L’université de Kansas pourrait bien avoir trouvé sa prochaine superstar. Le meneur de jeu Darryn Peterson, fraîchement arrivé, est déjà considéré comme le favori pour remporter le titre de meilleur freshman de la saison 2025-2026, selon les prévisions de CBS Sports.
Peterson, âgé de 1,83 m, a impressionné son entraîneur, Bill Self, légende du basket-ball universitaire et membre du Naismith Memorial Hall of Fame. Self l’a décrit comme le freshman le plus talentueux et le plus prêt à jouer qu’il ait jamais entraîné, une déclaration de poids quand on sait qu’il a auparavant coaché Andrew Wiggins (choix numéro un de la draft NBA 2014) et Joel Embiid (MVP de la NBA 2023).
« C’est quelque chose que je dois accepter maintenant, » a confié Peterson lors d’une interview accordée à CBS Sports. « C’est dit et fait. Maintenant, je dois simplement répondre à ces attentes et tenir toutes les promesses de mon entraîneur. »
Les observateurs sont unanimes : Peterson possède tous les atouts pour devenir le visage d’une franchise NBA. Au-delà de ses qualités physiques évidentes, il est décrit comme un leader né, un excellent coéquipier et un travailleur acharné. Il est le seul freshman à avoir été nommé dans la première équipe All-American par CBS Sports en pré-saison.

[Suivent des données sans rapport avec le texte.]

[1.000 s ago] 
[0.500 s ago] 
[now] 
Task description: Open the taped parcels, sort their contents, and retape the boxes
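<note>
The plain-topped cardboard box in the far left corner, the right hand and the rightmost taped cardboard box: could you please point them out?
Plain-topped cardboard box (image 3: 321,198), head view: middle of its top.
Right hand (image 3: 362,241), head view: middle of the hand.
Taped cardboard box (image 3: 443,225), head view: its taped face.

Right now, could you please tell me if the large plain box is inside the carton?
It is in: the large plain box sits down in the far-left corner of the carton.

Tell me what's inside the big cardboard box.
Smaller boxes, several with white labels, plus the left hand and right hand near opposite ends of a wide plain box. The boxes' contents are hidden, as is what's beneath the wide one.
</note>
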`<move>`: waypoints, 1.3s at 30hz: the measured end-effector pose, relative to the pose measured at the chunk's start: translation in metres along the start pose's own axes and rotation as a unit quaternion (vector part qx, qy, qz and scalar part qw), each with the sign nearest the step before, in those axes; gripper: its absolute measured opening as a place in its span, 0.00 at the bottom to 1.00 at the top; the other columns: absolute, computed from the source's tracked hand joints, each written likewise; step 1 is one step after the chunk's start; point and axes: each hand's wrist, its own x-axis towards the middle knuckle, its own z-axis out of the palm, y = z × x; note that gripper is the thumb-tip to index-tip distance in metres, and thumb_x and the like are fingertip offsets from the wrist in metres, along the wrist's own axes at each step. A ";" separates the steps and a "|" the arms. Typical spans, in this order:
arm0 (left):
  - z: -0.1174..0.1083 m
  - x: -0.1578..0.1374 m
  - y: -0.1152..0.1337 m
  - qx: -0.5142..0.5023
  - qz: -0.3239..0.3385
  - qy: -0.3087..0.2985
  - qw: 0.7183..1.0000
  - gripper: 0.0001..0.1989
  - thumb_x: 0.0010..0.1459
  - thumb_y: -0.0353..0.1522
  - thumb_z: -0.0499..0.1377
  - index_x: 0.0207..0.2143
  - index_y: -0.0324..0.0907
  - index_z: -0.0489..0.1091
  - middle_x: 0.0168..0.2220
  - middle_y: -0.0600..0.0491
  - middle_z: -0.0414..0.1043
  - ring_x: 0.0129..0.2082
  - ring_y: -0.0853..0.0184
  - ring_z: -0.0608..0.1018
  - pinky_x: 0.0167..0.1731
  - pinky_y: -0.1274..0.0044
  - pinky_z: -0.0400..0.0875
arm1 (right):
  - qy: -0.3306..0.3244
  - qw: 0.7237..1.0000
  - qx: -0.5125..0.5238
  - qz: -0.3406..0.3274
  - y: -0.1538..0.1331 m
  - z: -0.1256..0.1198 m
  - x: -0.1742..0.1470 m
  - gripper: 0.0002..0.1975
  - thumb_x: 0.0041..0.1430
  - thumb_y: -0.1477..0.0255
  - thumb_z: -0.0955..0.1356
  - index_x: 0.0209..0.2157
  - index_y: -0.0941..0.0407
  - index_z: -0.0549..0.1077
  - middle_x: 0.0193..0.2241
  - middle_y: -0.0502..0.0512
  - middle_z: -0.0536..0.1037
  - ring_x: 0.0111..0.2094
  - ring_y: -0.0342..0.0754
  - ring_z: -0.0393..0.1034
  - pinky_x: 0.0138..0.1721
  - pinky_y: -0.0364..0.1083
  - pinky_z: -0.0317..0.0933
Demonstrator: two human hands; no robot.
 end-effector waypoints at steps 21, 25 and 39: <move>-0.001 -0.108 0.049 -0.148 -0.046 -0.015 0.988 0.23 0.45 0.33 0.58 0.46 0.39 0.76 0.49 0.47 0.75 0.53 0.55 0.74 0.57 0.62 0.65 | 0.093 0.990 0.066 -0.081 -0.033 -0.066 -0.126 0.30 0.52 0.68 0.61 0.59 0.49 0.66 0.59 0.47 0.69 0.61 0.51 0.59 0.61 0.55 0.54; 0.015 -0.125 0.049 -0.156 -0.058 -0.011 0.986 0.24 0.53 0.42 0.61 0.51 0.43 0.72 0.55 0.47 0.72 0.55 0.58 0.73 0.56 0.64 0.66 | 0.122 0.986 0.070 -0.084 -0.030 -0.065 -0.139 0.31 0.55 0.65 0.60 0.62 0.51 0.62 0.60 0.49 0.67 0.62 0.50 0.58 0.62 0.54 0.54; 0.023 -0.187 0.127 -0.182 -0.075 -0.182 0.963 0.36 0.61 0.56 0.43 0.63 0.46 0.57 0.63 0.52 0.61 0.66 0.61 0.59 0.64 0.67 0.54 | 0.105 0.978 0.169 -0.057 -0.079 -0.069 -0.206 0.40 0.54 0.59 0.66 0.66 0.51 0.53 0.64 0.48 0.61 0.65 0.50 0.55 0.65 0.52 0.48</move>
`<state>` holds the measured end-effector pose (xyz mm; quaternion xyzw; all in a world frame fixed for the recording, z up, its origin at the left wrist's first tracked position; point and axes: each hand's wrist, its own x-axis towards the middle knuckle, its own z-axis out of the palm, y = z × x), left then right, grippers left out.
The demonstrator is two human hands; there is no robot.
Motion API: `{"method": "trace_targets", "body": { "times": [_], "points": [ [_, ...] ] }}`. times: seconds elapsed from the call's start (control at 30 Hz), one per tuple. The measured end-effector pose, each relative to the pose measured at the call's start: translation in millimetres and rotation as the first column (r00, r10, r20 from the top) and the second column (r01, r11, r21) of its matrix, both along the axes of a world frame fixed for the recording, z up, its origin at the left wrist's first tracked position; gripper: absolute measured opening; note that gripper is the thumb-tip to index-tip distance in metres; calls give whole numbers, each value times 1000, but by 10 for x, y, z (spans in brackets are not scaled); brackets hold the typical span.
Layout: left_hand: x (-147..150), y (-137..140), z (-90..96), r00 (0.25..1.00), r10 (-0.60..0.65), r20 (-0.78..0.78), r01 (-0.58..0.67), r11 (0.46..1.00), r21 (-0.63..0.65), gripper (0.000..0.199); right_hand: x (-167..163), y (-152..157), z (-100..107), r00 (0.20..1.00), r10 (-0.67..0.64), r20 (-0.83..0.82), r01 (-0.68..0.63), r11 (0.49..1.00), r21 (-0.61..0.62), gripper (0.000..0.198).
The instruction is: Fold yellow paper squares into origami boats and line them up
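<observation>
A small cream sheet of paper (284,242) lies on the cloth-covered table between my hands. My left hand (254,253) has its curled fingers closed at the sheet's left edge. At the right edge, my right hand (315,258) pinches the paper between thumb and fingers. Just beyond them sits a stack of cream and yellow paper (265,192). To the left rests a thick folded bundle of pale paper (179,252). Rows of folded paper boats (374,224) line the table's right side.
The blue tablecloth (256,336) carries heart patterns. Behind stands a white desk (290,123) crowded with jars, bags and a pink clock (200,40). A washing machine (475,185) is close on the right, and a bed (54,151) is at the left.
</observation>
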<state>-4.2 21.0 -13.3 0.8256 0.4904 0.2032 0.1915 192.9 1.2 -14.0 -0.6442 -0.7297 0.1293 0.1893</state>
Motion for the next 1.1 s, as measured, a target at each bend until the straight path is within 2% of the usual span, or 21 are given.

La classe de 2026 s’annonce particulièrement prometteuse, avec des joueurs comme AJ Dybantsa (BYU) et Cameron Boozer (Duke) qui pourraient également se distinguer. Cependant, selon les experts, Peterson se démarque. Il pourrait même dépasser les 20 points par match avec Kansas.
À l’heure actuelle, c’est Braden Smith, senior à Purdue, qui est favori pour remporter le prestigieux Wooden Award. Mais la conférence Big 12, où évolue Peterson, est pleine de jeunes talents, et il ne serait pas surprenant de voir le titre de meilleur joueur de la conférence et même celui de meilleur joueur national revenir à un freshman d’ici février.
Outre Peterson et Dybantsa, les autres freshmen à surveiller incluent Cameron Boozer (Duke), Mikel Brown Jr. (Louisville) et Nate Ament (Tennessee). Chacun d’eux a le potentiel de marquer le basket-ball universitaire de son empreinte.